Chad Lemons/Leah Anderson/ District Official
Although many people in the school and community have heard about Unified Sports—a way for Students with and without disabilities to play sports together—most may not have heard of Mead’s new class: Unified Percussion.
Mead High School’s Band Director Chad Lemons explained that “the Unified Percussion Ensemble connects students with and without intellectual disabilities. The ensemble is comprised of student mentors with previous experience in a music ensemble, and 11th and 12th grade students in the Exceptional Learning program.”
According to Lemons, the goal of this new class is “…to provide a musical opportunity similar to the athletic opportunities Unified Sports has created.”
Josiah Green (‘22), a member of Unified Percussion, said, “I like the drums… that’s what I mostly play.” Later, he explained that he joined the class because he believed “it was [going to] be fun. I like it.”
“This was my vision and dream and with the support of our administrators, we were able to bring this class to life for the 2019-2020 school year.
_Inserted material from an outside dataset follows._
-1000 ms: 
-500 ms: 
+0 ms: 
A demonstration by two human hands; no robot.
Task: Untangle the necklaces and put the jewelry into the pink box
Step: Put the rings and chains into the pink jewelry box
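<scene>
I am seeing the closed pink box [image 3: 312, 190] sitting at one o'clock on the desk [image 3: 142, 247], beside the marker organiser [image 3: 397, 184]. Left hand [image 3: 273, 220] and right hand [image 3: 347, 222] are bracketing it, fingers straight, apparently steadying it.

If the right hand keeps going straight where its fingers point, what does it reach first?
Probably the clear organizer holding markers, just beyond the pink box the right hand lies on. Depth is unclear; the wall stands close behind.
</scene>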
It took all of last year (2018-2019) to develop and create this class,” said Lemons.
Lemons also said that he has spent a lot of time trying to develop this class along with Mead High’s Special Education teacher Amber Vanzant and Executive Director of Special Education Laura Hess at the district level.
“I am so thankful to Mr. Lemons for starting this program,” said Vanzant.
When asked what Vanzant wanted the community to know, she said, “Music has proven to have a positive impact on learning and brain development. This class gives students with disabilities a chance to learn new skills, interact with peers, and have an opportunity to show the community what they can accomplish.”
Unified Percussion is going to be involved in various events throughout the school year such as football games, pep rallies, SVVSD Band Night, and more.
Special Education Para Professional Leah Anderson has also helped in creating this class.
“I am so proud of these students and how hard they work… Mr. Lemons is doing an amazing job including them in with all the other students. It builds their confidence for sure,” said Anderson.
Jamie Mendez, a parent whose student in Unified Percussion, said, “I was very skeptical of the class at first. I did not think Kylee would like it because she had participated in a drum class when she was younger, and she did not like it at all. But this class is very different.”
While other schools have music classes for students with special needs, “[Mead is] the first school in SVVSD to create this type of class and we believe we are the first domino to fall, and classes similar to ours will begin popping up around the district and state… We can’t find any other schools with [similar] emphasis on performance and integration into marching band performances or featured during halftime at a basketball game, etc,” said Lemons.
Vanzant said, “If a student is interested, they should contact Mr. Lemons or myself.”
Catherine Cook (‘20), a student helper, says, “I really like being able to help them and be there with them. And [I also like] to support them and be that support person for them. It’s just really cool.”